1 2 3 4 5 6 7 8 9 10 11 12 13 14 15 16 17 18 19 20 21 22 23 24 25 26 27 28 29 30 31 32 33 34 35 36 37 38 39 40 41 42 43 44 45 46 47 48 49 50 51 52 53 54 55 56 57 58 59 60 61 62 63 64 65 66 67 68 69 70 71 72 73 74 75 76 77 78 79 80 81 82 83 84 85 86 87 88 89 90 91 92 93 94 95 96 97 98 99 100 101 102 103 104 105 106 107 108 109 110 111 112 113 114 115 116 117 118 119 120 121 122 123 124 125 126 127 128 129 130 131 132 133 134 135 136 137 138 139 140 141 142 143 144 145 146 147 148 149 150 151 152 153 154 155 156 157 158 159 160 161 162 163 164 165 166 167 168 169 170 171 172 173 174 175 176 177 178
|
/*========================== begin_copyright_notice ============================
Copyright (C) 2017-2024 Intel Corporation
SPDX-License-Identifier: MIT
============================= end_copyright_notice ===========================*/
#pragma once
#include "common/LLVMWarningsPush.hpp"
#include <llvm/IR/InstVisitor.h>
#include <llvm/IR/Instructions.h>
#include <llvm/Pass.h>
#include "common/LLVMWarningsPop.hpp"
#include <vector>
#include <memory>
namespace IGC
{
enum StatusPrivArr2Reg
{
OK,
IsDynamicAlloca,
CannotUseSOALayout,
IsNotNativeType,
OutOfAllocSizeLimit,
OutOfMaxGRFPressure
};
/// Tries to promote array in private memory to indexable vector
/// Uses register pressure to make sure it won't cause spilling
llvm::FunctionPass* createPromotePrivateArrayToReg();
struct SOALayoutInfo
{
/// Signifies if SOA layout be applied to this variable.
bool canUseSOALayout;
/// The base type that all memory instructions in the use graph operate
/// upon. Can be a compound type as long as no instruction in the chain
/// reads from/stores into the underlying smaller strides of the
/// primitive type.
llvm::Type* baseType;
/// Signifies if all memory instructions that operate on a
/// compound-typed variable are vector-typed.
bool allUsesAreVector;
// Partition size for new algorithm
uint32_t SOAPartitionBytes;
SOALayoutInfo() : canUseSOALayout(false), baseType(nullptr),
allUsesAreVector(false), SOAPartitionBytes(4) {}
SOALayoutInfo(bool canUseSOALayout, llvm::Type* baseType,
bool allUsesAreVector, uint32_t Size) :
canUseSOALayout(canUseSOALayout), baseType(baseType),
allUsesAreVector(false), SOAPartitionBytes (Size) {}
SOALayoutInfo(SOALayoutInfo&) = default;
~SOALayoutInfo() = default;
};
/// Conceptually, this class is quite similar to 'llvm::PtrUseVisitor', but
/// looks to ensure that actual boolean values are returned by 'visit()'
/// calls. Through this depth-first traversal of the alloca's use-graph, we
/// aim to determine if "structure of arrays" layout can be applied to the
/// initialized variable.
///
/// TODO: Consider generalizing the traversal logic as a parent interface
/// (e.g. 'InstUseVisitorBase') so that it could be re-used across IGC.
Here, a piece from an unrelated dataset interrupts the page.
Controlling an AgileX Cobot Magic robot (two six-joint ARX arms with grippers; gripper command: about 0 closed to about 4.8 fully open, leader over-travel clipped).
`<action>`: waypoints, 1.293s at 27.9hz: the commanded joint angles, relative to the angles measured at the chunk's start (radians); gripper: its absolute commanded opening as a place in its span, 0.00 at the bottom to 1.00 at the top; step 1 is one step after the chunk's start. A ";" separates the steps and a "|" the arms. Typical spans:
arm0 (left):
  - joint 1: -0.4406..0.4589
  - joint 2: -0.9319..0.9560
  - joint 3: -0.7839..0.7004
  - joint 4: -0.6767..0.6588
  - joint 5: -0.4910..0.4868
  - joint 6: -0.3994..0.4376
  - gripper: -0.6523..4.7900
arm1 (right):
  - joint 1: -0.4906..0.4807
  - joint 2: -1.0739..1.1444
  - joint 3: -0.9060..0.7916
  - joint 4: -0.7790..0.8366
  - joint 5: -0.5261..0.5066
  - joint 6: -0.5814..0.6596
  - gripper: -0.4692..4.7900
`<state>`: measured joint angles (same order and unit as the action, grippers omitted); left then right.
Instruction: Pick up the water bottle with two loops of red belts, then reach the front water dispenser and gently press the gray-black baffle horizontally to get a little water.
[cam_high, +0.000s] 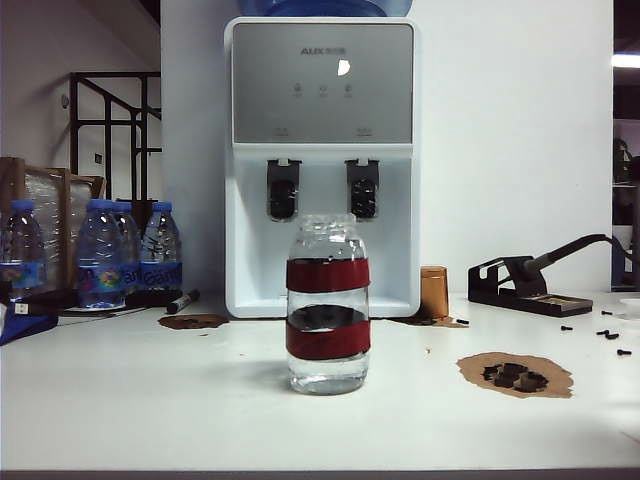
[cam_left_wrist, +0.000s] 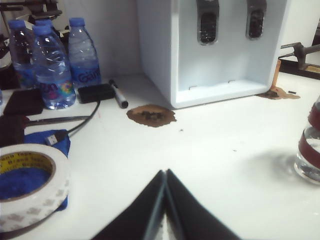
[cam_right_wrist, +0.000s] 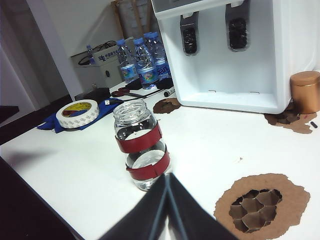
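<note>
Plainly, we see bare white table (cam_high: 130, 410) all around the water bottle (cam_high: 327, 305), which stands upright near the middle, closer to the front edge than the water dispenser (cam_high: 322, 160) at the back edge. Open tabletop lies between bottle and dispenser, and to both sides.

We note the bottle is short, wide and clear, with a narrower open neck, two dark red bands around its body and a little water at the bottom.

Our left gripper (cam_left_wrist: 165, 172) has its fingers pressed together, holding nothing, low over the table towards the front-left, well apart from the bottle, which the left wrist view catches only by its edge. Our right gripper (cam_right_wrist: 167, 176) is likewise closed and empty, just beside the bottle's base; whether it touches we cannot tell.

Neither gripper shows in the exterior view. Only the wrist views give us the tape roll (cam_left_wrist: 29, 182) on a blue cloth (cam_left_wrist: 35, 160) near the left edge. The exterior view alone shows the soldering-iron stand (cam_high: 525, 285) towards the back-right, while the copper-coloured can (cam_high: 433, 292) beside the dispenser appears there and in the right wrist view.
</note>
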<state>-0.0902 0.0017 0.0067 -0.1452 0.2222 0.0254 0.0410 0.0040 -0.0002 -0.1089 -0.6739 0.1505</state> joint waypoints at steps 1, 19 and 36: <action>0.000 -0.001 -0.002 0.000 -0.002 0.005 0.11 | 0.002 0.003 -0.004 0.013 -0.027 0.002 0.09; 0.000 -0.001 -0.002 0.000 -0.002 0.005 0.11 | 0.002 0.002 -0.004 0.013 -0.104 0.010 0.09; 0.000 -0.001 -0.002 0.000 -0.002 0.005 0.11 | 0.002 0.002 -0.004 0.013 -0.097 0.040 0.09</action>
<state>-0.0902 0.0017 0.0067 -0.1463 0.2218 0.0254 0.0410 0.0040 -0.0002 -0.1089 -0.7673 0.1814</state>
/// Long-term, we could also propose this general use-based visitor to the
/// LLVM community as an extension/replacement for 'PtrUseVisitor'.
///
/// TODO: Given that PrivateMemoryResolution also relies on SOA layout
/// evaluation, it would be better to factor this out into a separate
/// analysis pass.
class SOALayoutChecker : public llvm::InstVisitor<SOALayoutChecker, bool>
{
public:
friend llvm::InstVisitor<SOALayoutChecker, bool>;
// isOCL is for testing, it will be removed once testing is done.
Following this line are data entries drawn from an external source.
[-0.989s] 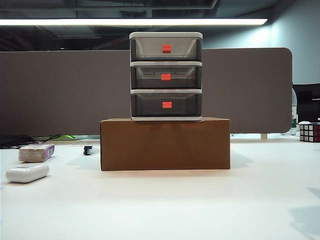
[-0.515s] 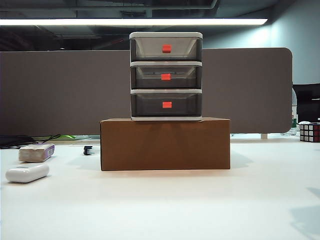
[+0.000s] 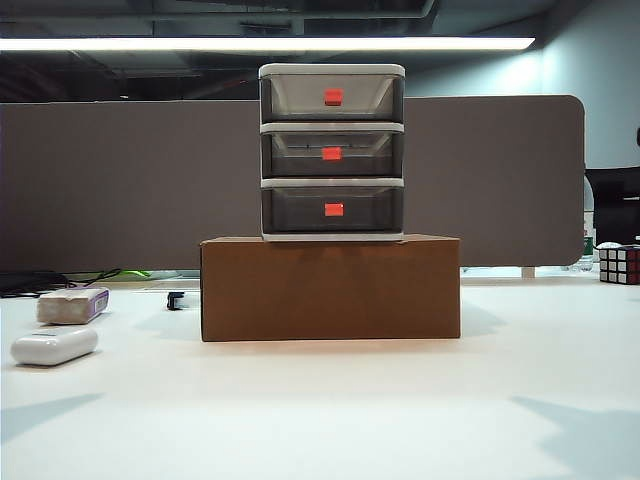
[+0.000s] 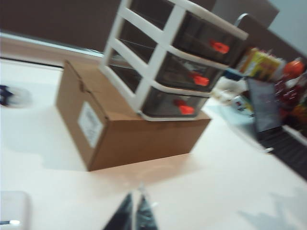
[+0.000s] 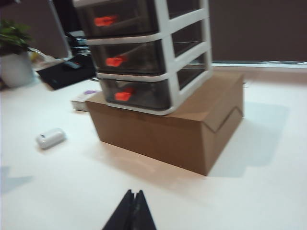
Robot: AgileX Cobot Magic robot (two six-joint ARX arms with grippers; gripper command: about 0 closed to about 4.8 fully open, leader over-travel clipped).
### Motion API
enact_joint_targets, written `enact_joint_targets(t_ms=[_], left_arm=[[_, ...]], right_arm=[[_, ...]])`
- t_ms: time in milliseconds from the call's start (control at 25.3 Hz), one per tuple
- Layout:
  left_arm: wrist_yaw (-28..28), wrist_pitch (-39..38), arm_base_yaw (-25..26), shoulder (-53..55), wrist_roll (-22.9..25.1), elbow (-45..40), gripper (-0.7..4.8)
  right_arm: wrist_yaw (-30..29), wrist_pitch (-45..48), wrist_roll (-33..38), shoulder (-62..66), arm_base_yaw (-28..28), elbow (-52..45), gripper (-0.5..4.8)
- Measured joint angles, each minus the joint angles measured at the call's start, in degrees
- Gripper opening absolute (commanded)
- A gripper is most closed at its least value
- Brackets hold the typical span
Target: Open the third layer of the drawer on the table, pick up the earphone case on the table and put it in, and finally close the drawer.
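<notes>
The drawer stands on a brown cardboard box at the middle of the table, all three tiers closed. The third layer is the lowest grey tier with a red-orange handle. The white earphone case lies flat at the far left. Neither gripper shows in the exterior view. In the left wrist view my left gripper is shut and empty above the bare table, short of the box and drawer. My right gripper is likewise shut and empty, with the drawer and earphone case beyond it.
A greyish-white block with a purple end lies just behind the earphone case. A small black item sits left of the box. A puzzle cube stands at the far right edge. A grey partition closes off the back.
Arm shadows have spread onto the table's front corners in the exterior view, a new one at the left and a wider one at the right. Nothing on the table has moved.
</notes>
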Motion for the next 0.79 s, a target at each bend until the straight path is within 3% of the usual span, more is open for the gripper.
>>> enact_joint_targets(t_ms=[119,277,435,554,673,792], left_arm=[[0.02,1.01,-2.84,-0.02,-3.82,0.02,0.33],[-3.34,0.52,-9.7,0.0,-4.28,0.02,0.25],[-13.62,0.59,-19.65,0.0,-3.96,0.02,0.33],[-28.85,1.01,-32.41,1.51,-0.5,0.02,0.68],[-38.62,3.93,-40.37,5.99,3.67,0.0,0.68],[-42.18,13.25,-42.69,13.66,6.25,0.04,0.68]], right_arm=[[-0.94,1.22,4.33,-0.02,0.0,0.0,-0.06],[-4.37,1.46,9.14,0.0,0.02,0.0,-0.06],[-5.46,1.66,9.88,0.0,2.1,0.02,-0.06],[-2.84,1.22,9.92,0.02,6.56,0.26,-0.06],[2.05,-0.57,8.48,0.17,10.8,3.41,-0.06],[7.23,-3.58,5.53,0.33,13.86,6.56,-0.06]])
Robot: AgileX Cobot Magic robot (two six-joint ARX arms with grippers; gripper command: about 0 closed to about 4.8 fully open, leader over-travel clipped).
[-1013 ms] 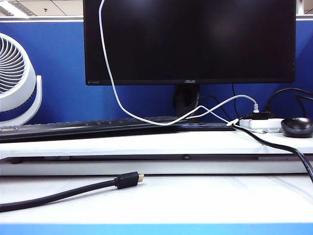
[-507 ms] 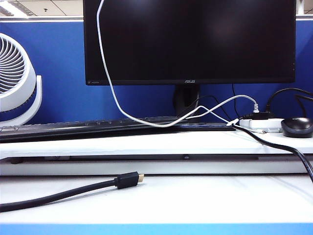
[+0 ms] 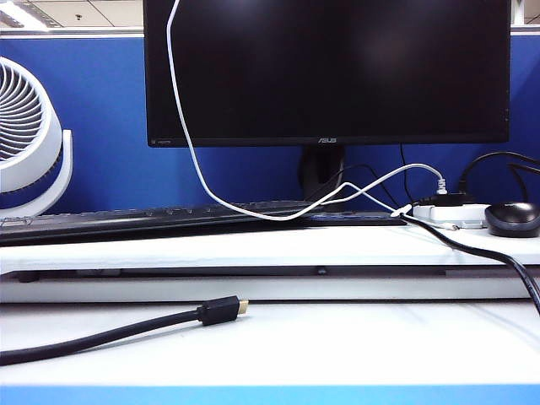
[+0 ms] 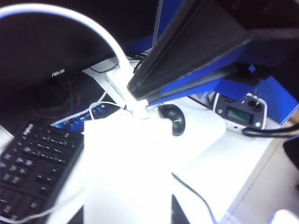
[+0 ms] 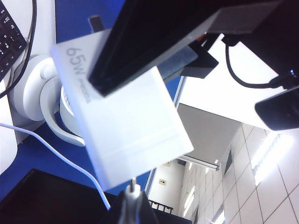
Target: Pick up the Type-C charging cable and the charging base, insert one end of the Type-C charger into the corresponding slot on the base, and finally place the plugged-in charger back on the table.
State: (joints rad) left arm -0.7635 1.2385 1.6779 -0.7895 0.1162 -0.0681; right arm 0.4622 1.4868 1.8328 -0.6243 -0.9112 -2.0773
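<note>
Nearest on the table (image 3: 354, 346) lies a black cable (image 3: 110, 333), in front of the shelf (image 3: 253, 247). On the shelf sit a keyboard (image 3: 126, 221), a power strip (image 3: 451, 214) and a mouse (image 3: 512, 218); behind stand a monitor (image 3: 329, 72), a fan (image 3: 29, 143) and a blue partition (image 3: 110, 101). Above the shelf, out of the exterior view, the right gripper (image 5: 154, 56) clamps the base (image 5: 126, 121). The left gripper (image 4: 140, 95) pinches the cord (image 3: 181, 126) by its connector, which meets the base.
</note>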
SOALayoutChecker(llvm::AllocaInst& allocaToCheck, bool isOCL);
SOALayoutChecker() = delete;
~SOALayoutChecker() = default;
SOALayoutChecker(SOALayoutChecker&) = delete;
SOALayoutInfo getOrGatherInfo();
// for new algo
bool useNewAlgo(llvm::Type* baseTy) const {
return (newAlgoControl > 1 ||
(newAlgoControl == 1 && baseTy->isStructTy()));
}
private:
llvm::AllocaInst& allocaRef;
const llvm::DataLayout* pDL;
std::unique_ptr<SOALayoutInfo> pInfo;
// ===== fields for new algo =====
// todo: combine the new and old together
//
// SOAPartitionBytes : the size of chunk used to divide a buffer
// into a sequence of chunks. It should be a power-of-2 number
// with minimum value being 4. It is selected to be the larger
// of 4 and size of any scalar element type.
uint32_t SOAPartitionBytes = 4;
// newAlgoControl
// The old algo : array of DW[xn]
// the new algo : array of DW{xn], array of QW[xn],
// array of structs.
// 0 : disable new algorithm
// 1 : enable new algorithm for array of simple struct
// 2 : enable new algorithm for array of simple struct
// array of dw[xn], array of qw[xn]
// (not splitting vector, intend to replace the old algo)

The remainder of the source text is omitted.